[Opening Material to process section]

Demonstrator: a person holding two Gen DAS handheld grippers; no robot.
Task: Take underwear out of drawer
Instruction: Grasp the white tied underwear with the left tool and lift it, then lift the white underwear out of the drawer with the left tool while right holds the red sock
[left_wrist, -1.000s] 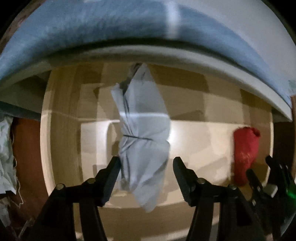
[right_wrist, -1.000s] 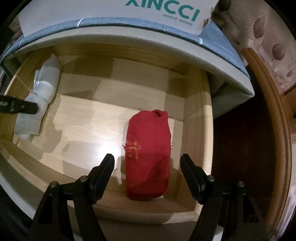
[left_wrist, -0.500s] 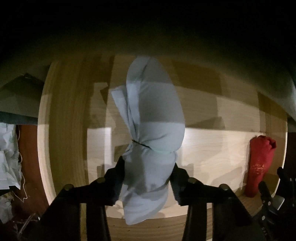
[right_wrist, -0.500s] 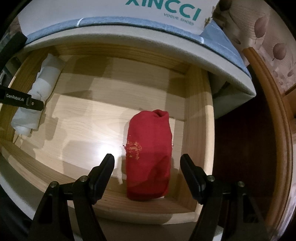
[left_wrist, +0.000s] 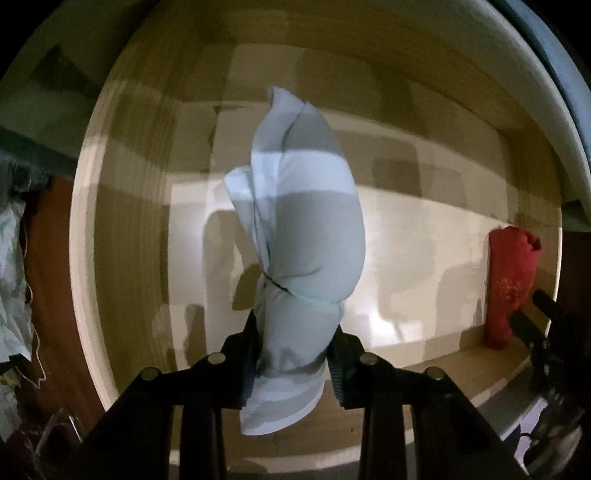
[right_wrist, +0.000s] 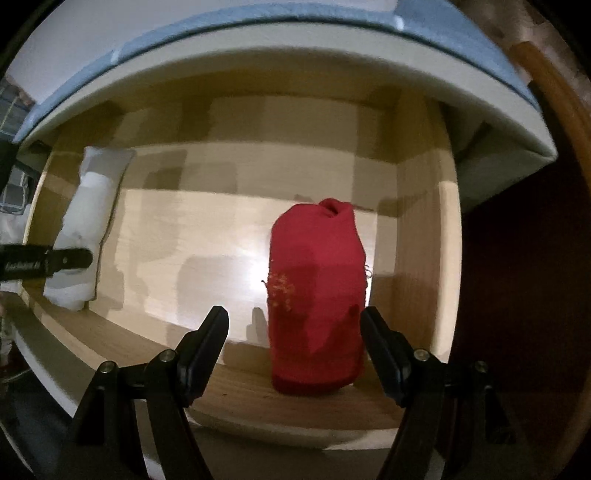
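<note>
place: home bedroom | evidence: wooden drawer, rolled underwear

Colours, as I see them past my jaws.

Drawer: pale wood inside, light grain, floor glossy cream where the light falls; front rim off-white.

Rolled underwear, toward the drawer's left edge: pale grey-white, plain.

Rolled underwear, red, toward the drawer's right edge: solid red, with a small speckled patch of yellowish orange on its left side.

Surface above the drawer: white, edged with a dusty-blue band.

My left gripper and right gripper: matte black, small brass-coloured screw heads.

Floor left of the drawer: reddish brown.
</note>
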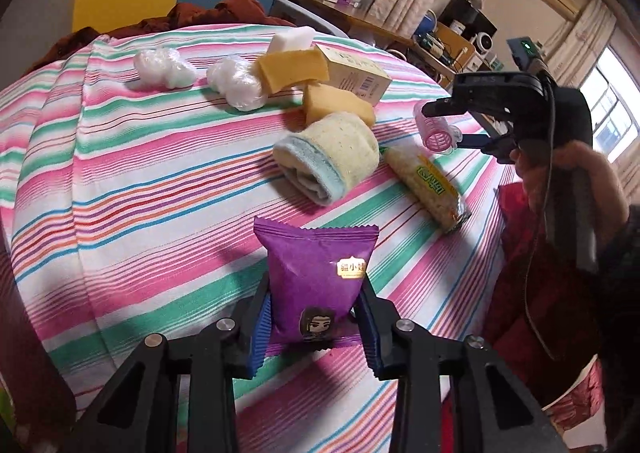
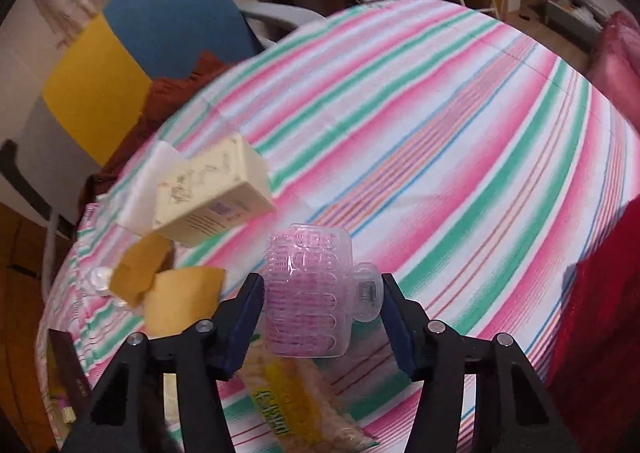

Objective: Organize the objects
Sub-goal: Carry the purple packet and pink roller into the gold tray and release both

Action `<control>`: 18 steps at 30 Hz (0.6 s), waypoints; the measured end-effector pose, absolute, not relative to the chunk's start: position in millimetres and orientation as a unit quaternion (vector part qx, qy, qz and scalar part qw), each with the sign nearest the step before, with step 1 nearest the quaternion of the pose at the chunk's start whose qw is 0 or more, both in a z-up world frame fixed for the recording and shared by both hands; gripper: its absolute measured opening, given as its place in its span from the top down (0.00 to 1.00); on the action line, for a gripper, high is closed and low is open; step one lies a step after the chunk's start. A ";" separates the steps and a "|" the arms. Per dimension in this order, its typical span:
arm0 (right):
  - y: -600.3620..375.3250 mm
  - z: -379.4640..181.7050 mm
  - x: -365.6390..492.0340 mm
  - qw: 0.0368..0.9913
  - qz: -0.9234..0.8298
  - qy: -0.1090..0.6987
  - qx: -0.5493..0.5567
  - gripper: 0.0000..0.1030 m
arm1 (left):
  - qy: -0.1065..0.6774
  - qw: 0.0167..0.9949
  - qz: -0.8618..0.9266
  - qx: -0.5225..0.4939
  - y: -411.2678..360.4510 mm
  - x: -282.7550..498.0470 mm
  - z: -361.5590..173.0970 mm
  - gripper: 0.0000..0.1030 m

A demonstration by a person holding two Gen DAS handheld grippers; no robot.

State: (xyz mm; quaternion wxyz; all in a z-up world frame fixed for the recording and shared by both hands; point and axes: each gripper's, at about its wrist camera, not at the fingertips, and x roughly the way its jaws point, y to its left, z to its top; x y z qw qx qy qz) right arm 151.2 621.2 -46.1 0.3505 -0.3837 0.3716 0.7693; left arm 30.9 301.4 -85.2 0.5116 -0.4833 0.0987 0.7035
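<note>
My left gripper (image 1: 316,317) is shut on a purple snack packet (image 1: 316,277), held upright above the striped cloth (image 1: 140,181). My right gripper (image 2: 322,307) is shut on a pink hair roller with a clear clip (image 2: 308,293); from the left wrist view that same roller (image 1: 438,129) hangs over the table's right side. On the cloth lie two yellow sponges (image 1: 292,71), a cream box (image 1: 356,73), a rolled towel (image 1: 332,157), a yellow rice-cracker packet (image 1: 428,185) and two white plastic-wrapped bundles (image 1: 236,83).
A white foam block (image 1: 290,37) sits behind the sponges. A yellow and blue chair back (image 2: 132,49) with a rust cloth stands past the far edge. A red cushion (image 2: 600,313) borders the right side. A cluttered desk (image 1: 344,13) stands beyond.
</note>
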 end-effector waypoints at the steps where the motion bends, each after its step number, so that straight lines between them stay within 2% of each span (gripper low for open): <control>1: 618.5 -42.7 150.7 0.346 0.776 0.366 -0.379 0.43 | 0.096 0.510 0.706 -0.481 299.3 30.9 -82.8 0.64; 9: 577.5 -0.2 140.8 0.295 0.828 0.332 -0.344 0.43 | 0.071 0.493 0.750 -0.435 258.9 26.3 -34.8 0.64; 18: 463.7 34.8 71.2 0.137 0.884 0.276 -0.352 0.43 | -0.002 0.410 0.813 -0.413 169.1 -10.6 -0.9 0.63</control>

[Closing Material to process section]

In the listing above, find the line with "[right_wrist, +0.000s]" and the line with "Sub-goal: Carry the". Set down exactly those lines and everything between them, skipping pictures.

**Answer to the problem**:
[right_wrist, +0.000s] 
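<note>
place: home bedroom | evidence: wooden drawer, rolled underwear

Colours, as I see them past my jaws.

Drawer: pale wood inside, light grain, floor glossy cream where the light falls; front rim off-white.

Rolled underwear, toward the drawer's left edge: pale grey-white, plain.

Rolled underwear, red, toward the drawer's right edge: solid red, with a small speckled patch of yellowish orange on its left side.

Surface above the drawer: white, edged with a dusty-blue band.

My left gripper and right gripper: matte black, small brass-coloured screw heads.

Floor left of the drawer: reddish brown.
</note>
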
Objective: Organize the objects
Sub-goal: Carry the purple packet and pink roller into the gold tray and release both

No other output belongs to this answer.